PROBLEM DETAILS:
Look over the entries and say how many lines include the word "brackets". Only the number, please.
▽
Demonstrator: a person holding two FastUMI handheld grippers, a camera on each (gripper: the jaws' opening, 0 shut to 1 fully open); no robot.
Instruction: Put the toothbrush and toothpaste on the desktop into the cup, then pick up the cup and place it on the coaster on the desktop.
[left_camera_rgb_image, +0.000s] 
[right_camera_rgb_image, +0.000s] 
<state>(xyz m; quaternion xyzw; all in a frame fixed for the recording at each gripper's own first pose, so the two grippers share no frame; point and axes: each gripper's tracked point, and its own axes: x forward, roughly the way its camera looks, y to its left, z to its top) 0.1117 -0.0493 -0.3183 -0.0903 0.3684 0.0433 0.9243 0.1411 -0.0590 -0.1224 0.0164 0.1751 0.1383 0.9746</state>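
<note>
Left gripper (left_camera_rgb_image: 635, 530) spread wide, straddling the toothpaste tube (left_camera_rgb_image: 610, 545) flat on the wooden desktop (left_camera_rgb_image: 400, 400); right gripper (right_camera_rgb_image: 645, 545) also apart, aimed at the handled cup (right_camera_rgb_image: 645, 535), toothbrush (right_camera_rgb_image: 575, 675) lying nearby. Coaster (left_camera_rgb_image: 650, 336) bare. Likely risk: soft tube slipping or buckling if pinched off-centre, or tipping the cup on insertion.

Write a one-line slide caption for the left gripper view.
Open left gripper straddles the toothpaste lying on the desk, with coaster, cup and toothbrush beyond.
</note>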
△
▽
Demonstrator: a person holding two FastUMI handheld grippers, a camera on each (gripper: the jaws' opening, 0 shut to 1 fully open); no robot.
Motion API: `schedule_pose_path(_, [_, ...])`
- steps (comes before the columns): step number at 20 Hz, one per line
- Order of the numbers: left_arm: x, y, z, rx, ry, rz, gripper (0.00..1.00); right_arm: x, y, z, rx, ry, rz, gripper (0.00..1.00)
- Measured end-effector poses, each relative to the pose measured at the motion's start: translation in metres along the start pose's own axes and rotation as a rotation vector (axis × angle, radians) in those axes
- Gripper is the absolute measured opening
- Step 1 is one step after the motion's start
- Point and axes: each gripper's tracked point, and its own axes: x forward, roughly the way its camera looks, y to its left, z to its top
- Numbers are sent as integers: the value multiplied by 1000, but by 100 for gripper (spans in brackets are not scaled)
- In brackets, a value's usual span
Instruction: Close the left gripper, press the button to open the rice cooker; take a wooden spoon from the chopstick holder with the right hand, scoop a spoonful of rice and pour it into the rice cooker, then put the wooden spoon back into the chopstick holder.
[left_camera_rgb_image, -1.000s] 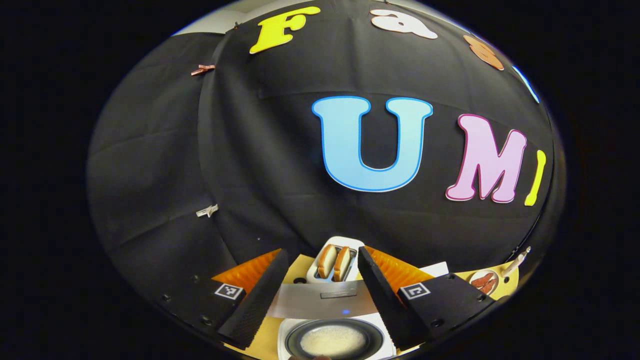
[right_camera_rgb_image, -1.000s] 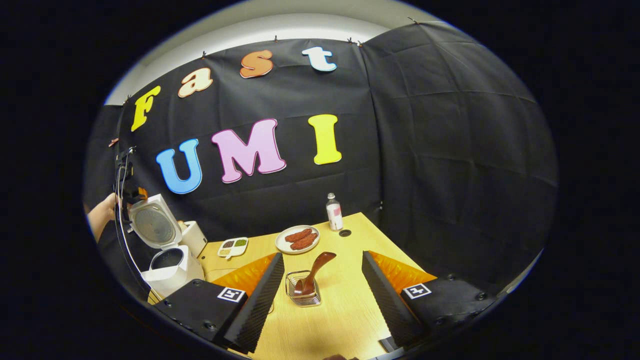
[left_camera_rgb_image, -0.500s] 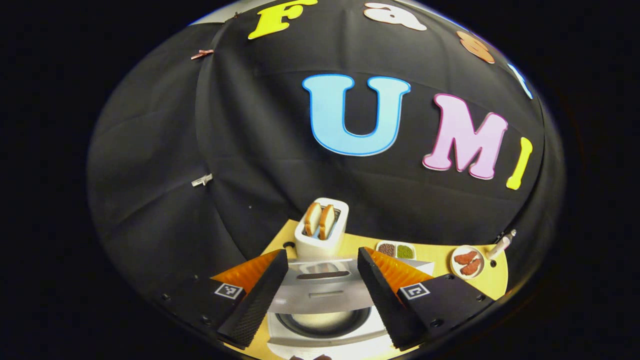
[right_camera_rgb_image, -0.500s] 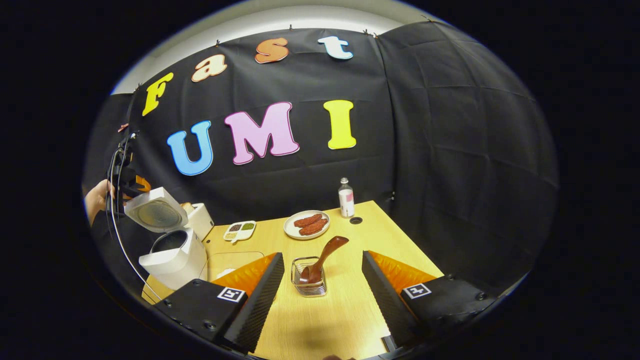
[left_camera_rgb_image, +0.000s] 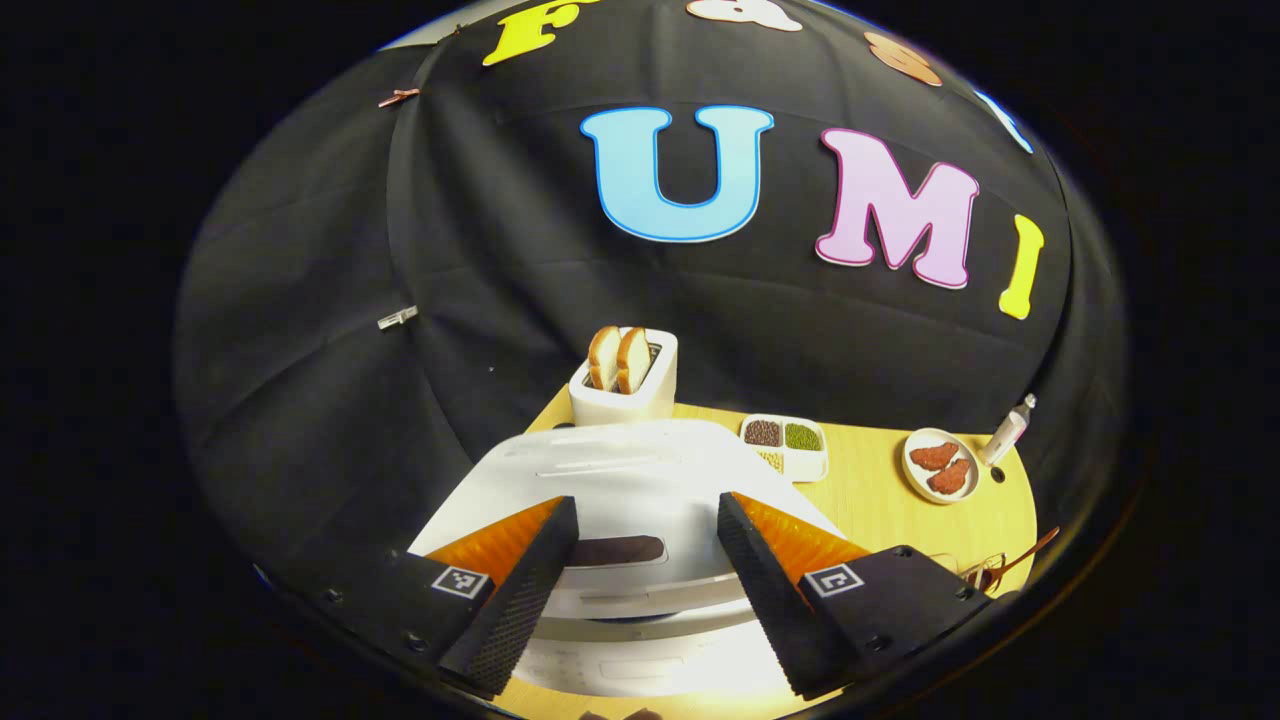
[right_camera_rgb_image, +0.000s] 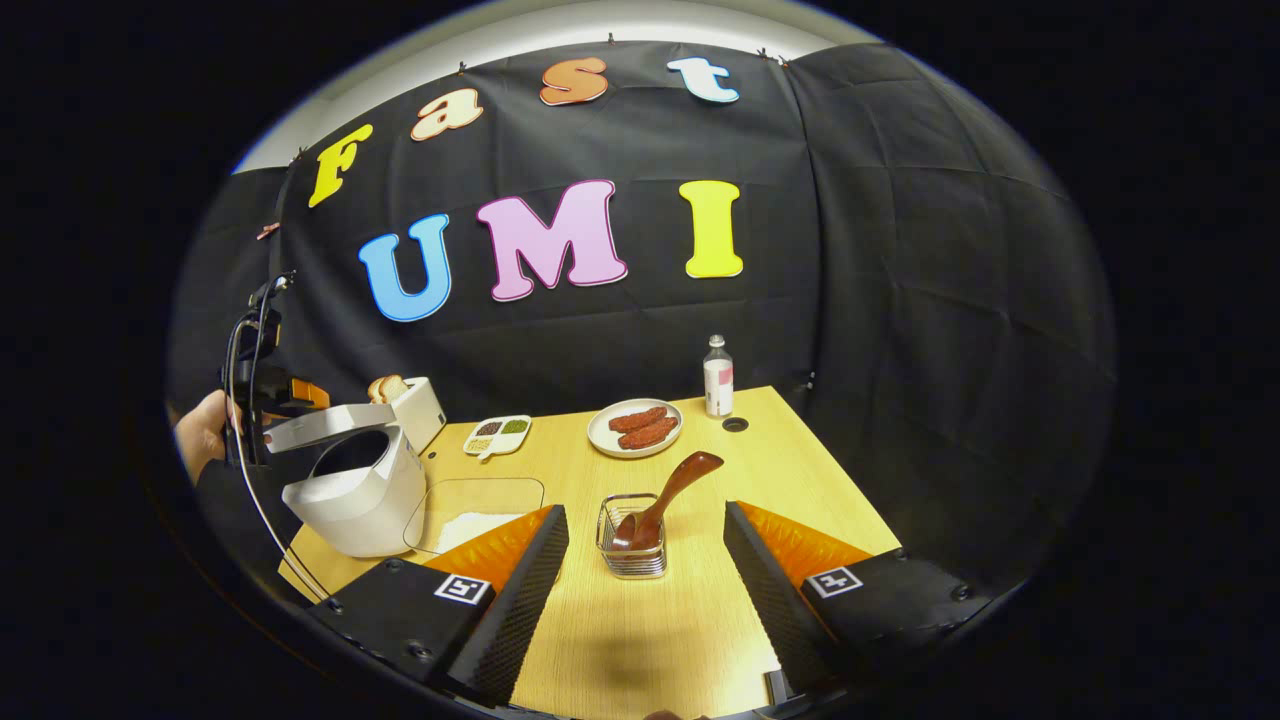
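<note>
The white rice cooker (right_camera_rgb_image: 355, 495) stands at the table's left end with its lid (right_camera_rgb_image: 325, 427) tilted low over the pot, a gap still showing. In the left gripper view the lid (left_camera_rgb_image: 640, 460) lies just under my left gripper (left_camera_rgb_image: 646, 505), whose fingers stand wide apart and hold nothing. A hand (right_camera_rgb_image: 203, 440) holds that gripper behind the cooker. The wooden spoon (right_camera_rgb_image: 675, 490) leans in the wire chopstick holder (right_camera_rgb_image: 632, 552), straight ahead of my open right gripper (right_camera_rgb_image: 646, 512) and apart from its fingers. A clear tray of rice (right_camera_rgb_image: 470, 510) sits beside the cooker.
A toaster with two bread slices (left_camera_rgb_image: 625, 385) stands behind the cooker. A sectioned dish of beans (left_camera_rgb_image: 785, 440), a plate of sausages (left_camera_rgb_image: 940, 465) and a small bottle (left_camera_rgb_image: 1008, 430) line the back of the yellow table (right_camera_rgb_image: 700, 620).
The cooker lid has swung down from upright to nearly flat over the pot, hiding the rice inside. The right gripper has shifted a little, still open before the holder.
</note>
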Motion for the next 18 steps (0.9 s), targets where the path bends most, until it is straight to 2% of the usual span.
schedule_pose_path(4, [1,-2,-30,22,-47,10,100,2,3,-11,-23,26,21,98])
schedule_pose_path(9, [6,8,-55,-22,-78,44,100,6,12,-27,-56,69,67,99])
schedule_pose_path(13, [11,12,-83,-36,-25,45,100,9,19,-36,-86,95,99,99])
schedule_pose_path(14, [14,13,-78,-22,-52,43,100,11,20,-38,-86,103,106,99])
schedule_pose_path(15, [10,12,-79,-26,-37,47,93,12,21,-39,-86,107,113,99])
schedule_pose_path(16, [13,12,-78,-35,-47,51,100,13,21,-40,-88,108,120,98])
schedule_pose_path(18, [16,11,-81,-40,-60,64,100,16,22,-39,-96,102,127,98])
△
REPLY TO THE TASK:
2